AI Everything took place this month in Dubai, Omar Bin Sultan Al Olama, the world’s first Minister for Artificial Intelligence described the event:

“It’s the biggest AI Event in the region … we have over 20000 people coming to this event.

It’s a place where everyone can come and at least talk about what the future of this technology should be. And what it shouldn’t.”

What is artificial intelligence?

Commonly known as AI, artificial intelligence is when a machine mimics human thinking. Tasks that require a reaction to the world around you – like driving – can be taught, or programmed, to a machine using AI – a self-driving car.

AI itself isn’t one particular piece of technology, it is a field of study that can be applied to many technologies. With so many applications, AI has a capacity to change the world in enormous ways.

Already there are products that recognise human speech – like home assistants. Others can help doctors diagnose illnesses in their patients. Dr. Goh Eng Lim attended AI Everything:

“We trained the neural network to recognize X-ray images that have tuberculosis and no tuberculosis. To the extent that now, when [a] person goes in for an X-ray machine… immediately within one seconds they see you are OK. You still have to wait two weeks for the doctor to certify that you’re OK. And so far the machine has not been wrong relative to the doctors.”

Existential worries

AI can have unintended social consequences though.
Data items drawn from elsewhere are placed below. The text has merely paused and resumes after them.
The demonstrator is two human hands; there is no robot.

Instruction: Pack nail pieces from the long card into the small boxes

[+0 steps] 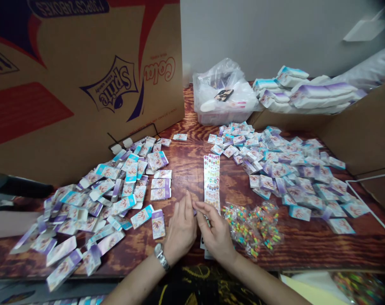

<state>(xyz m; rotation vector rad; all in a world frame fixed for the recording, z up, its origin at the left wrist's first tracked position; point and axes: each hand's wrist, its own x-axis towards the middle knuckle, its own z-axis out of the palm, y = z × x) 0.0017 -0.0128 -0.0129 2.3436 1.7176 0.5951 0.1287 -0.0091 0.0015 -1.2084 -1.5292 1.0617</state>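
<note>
My left hand [182, 224], with a metal watch [161, 256] on its wrist, and my right hand [216, 231] meet at the table's front middle, fingers pressed together. Between them shows a purple sliver [195, 212] of what looks like a small box; the fingers hide most of it. Just beyond my right hand lie narrow strips [211, 182] printed with rows of colourful round pictures. Clear bags of small multicoloured pieces [254, 226] rest to the right. Left of my left hand, a small purple-and-white box [158, 224] lies flat beside several similar ones [161, 188].
Heaps of small printed boxes cover the left [109, 186] and right [294, 169] of the wooden table [189, 165]. A large cardboard carton [84, 84] stands at back left. A plastic-lined tub [224, 116] and a carton with flattened boxes [319, 95] stand behind.
</note>
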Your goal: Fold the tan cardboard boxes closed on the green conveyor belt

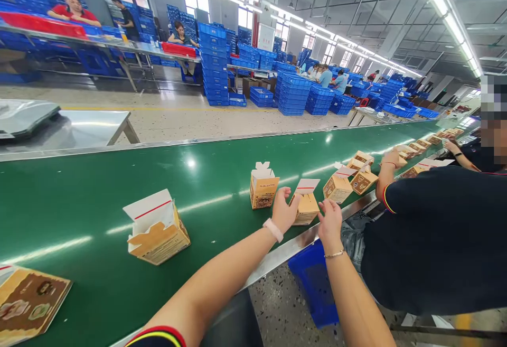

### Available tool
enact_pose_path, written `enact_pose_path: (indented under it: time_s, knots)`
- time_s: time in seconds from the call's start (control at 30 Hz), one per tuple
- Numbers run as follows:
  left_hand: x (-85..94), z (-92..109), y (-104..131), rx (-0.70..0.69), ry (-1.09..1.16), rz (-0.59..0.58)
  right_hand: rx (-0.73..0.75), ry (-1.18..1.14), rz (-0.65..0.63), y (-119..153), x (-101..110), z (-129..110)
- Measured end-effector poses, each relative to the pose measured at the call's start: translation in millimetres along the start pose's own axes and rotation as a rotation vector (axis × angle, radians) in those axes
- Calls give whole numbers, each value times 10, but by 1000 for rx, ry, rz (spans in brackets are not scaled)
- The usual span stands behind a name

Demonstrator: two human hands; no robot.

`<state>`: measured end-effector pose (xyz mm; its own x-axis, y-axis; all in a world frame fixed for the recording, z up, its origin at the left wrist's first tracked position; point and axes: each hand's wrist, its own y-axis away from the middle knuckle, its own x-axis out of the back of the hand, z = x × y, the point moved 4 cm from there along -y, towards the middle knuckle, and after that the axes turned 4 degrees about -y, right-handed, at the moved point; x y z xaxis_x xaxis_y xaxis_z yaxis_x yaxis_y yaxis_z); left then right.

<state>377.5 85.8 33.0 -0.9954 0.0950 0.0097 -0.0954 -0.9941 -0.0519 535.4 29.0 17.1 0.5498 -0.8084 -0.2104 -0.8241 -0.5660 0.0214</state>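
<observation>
Green belt (95,188) runs right across the view, and the small tan carton (306,210) being handled sits on its near edge by the metal rail (285,253), white flap sticking up. Left hand (283,212) is at the carton's left side, fingers loosely bent; right hand (330,221) has its fingertips right by the other side — can't tell if either one really grips it.

It's tight on the right: more cartons (363,180) are bunched up there, and a co-worker (431,236) in a dark top fills that side, arm out over the belt. An upright carton (263,193) stands just past the left hand. More room leftward, only an open-topped carton (162,238) and a brown-printed one (29,302) cut off by the frame edge. Blue bin (315,283) below the rail, stacked blue crates (214,64) across the aisle.
</observation>
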Motion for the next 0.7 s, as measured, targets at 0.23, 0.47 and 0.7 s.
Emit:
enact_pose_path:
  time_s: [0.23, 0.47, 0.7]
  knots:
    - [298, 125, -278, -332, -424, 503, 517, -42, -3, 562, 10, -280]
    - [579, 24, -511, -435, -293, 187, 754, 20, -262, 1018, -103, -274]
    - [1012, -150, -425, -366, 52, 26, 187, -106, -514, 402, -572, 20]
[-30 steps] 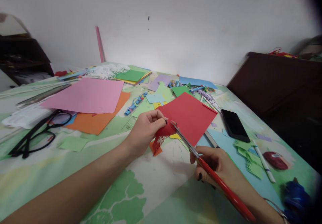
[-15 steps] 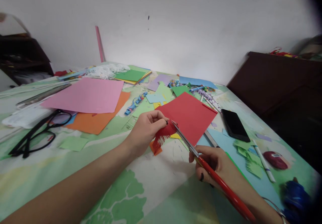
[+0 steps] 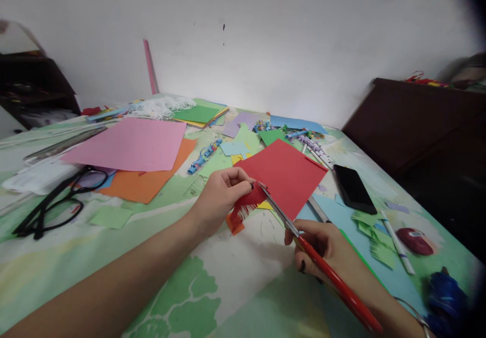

Lord Timothy Clement-Jones is the digital economy spokesman for the House of Lords in the UK, he believed governments will need to help society adjust to the changes of AI:

“There is this existential worry about the scale of job loss in the face of A.I…whether it’s going to be 25 percent or 70 percent [of jobs].

“We need to make people absolutely confident about the ability to re-skill and that the resources from government are going to be there to help them reinvent themselves throughout the course of their life.”

But he believed AI won’t take away jobs in every circumstance.

“I think A.I. is augmentative. i.e. it helps you do your job and isn’t just going to simply take it away.”

Kevin Dallas from Microsoft said these worries were a mischaracterisation of AI:

“The way we should be viewing it as we as humans have unique capabilities we have a gift a gift around creativity, imagination, emotion these capabilities that machines will never have.

The question is how do you take these unique gifts of a human being and then partner that with the power of A.I. to be able to deliver benefits to society.”